_What is required_
Among the entries below, how many lines contain "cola"? Answer with the number only.
--- Data shown Enclosed Below ---
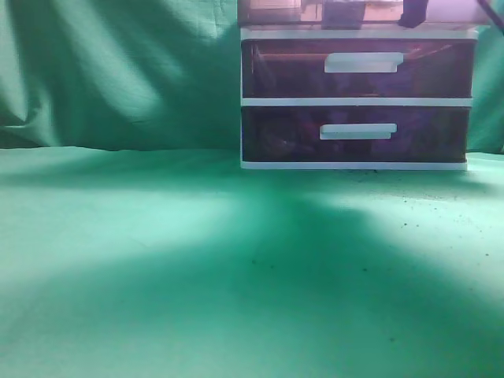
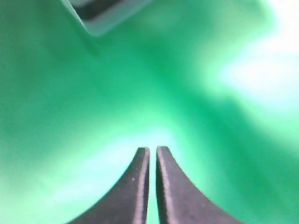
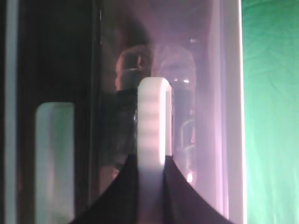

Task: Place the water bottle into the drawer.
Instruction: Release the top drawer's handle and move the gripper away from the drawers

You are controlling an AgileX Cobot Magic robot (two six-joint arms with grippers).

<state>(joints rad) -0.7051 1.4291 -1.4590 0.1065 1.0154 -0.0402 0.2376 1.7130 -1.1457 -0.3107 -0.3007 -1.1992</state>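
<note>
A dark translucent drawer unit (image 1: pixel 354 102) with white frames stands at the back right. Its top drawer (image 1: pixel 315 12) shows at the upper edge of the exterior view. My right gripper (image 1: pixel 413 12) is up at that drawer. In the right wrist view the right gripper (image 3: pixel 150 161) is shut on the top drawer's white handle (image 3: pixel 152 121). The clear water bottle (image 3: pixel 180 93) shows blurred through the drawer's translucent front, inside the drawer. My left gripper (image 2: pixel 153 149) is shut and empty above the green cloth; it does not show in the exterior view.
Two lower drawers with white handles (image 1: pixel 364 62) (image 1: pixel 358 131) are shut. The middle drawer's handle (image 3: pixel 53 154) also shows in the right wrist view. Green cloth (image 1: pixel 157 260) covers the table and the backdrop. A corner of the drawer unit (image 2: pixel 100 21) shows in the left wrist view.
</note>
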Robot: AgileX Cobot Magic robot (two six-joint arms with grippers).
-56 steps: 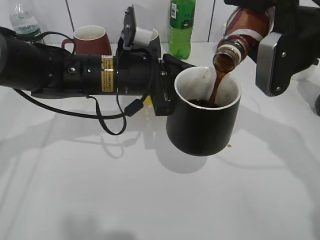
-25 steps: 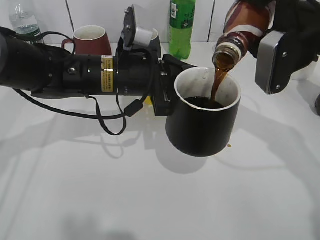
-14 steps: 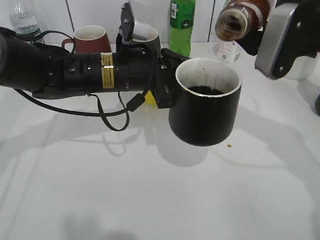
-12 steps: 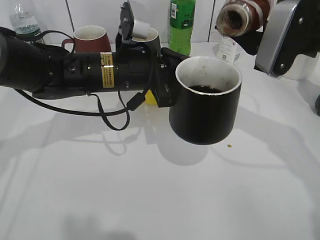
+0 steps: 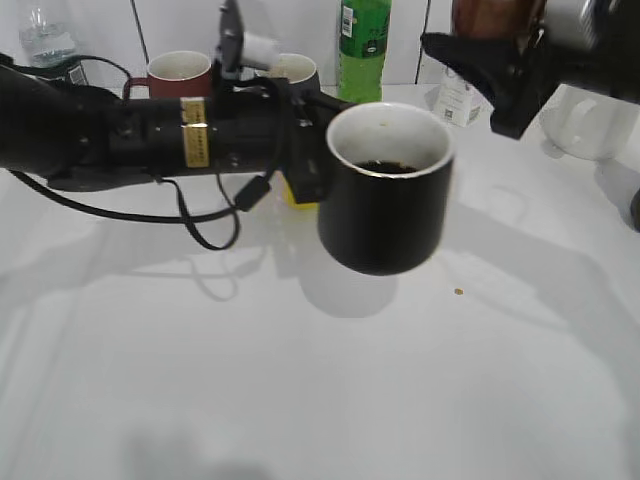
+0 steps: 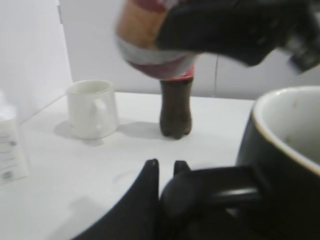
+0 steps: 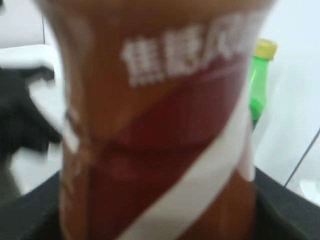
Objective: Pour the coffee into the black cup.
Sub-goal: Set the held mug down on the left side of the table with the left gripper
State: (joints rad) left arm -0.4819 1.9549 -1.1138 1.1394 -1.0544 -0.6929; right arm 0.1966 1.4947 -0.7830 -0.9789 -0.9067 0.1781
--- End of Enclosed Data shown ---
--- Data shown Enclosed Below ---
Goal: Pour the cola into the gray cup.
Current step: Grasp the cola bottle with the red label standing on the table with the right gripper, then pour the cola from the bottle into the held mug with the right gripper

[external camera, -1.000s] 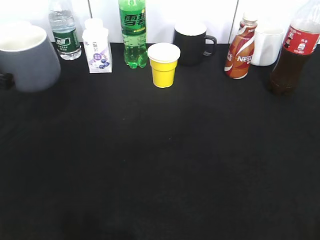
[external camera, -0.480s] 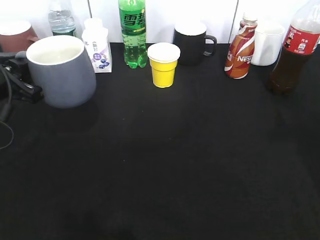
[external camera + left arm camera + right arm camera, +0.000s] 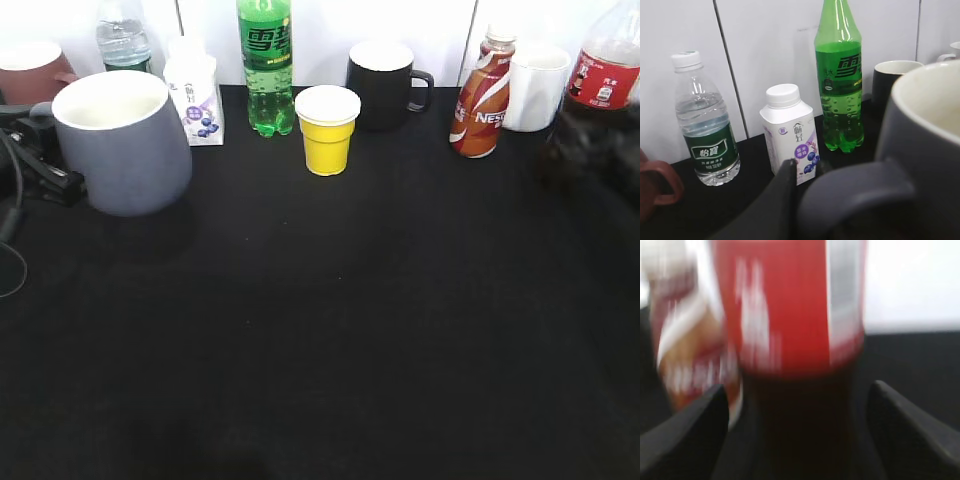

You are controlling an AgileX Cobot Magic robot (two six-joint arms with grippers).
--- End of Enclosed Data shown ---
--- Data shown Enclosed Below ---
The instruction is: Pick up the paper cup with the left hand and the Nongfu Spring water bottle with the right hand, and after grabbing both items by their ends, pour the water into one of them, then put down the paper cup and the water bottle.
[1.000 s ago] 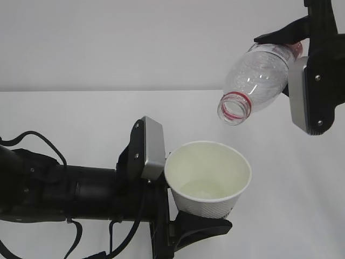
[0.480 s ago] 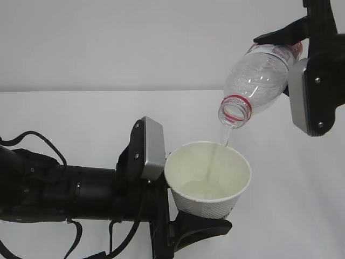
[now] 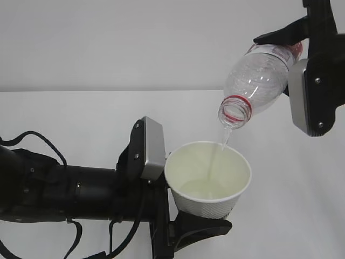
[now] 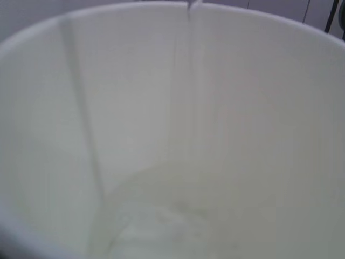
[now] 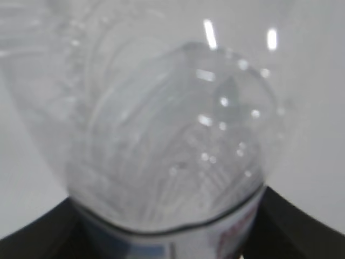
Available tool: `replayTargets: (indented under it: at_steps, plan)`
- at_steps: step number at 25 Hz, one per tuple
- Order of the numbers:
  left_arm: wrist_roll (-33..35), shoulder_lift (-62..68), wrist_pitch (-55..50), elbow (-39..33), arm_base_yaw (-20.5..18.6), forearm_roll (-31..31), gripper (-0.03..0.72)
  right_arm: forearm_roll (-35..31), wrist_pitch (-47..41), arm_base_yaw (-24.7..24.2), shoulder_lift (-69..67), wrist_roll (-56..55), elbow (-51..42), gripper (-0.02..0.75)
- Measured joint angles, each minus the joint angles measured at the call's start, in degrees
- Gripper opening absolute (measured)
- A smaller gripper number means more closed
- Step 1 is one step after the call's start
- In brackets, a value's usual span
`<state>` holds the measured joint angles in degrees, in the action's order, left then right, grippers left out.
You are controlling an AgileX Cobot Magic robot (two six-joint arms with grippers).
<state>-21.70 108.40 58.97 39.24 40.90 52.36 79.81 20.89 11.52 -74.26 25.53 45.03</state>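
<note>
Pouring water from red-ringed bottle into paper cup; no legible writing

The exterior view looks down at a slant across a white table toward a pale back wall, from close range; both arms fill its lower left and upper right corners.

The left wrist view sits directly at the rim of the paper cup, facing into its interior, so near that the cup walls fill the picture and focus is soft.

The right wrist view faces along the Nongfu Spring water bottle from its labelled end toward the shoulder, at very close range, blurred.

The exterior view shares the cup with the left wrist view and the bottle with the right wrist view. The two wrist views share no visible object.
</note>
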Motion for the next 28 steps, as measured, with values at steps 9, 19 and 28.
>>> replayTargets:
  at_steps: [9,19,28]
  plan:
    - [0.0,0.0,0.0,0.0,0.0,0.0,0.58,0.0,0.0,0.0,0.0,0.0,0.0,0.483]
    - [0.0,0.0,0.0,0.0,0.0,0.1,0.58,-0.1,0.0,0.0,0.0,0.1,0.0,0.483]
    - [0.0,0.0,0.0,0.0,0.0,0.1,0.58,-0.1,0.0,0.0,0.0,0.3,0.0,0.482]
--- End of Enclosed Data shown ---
_Task solution_
2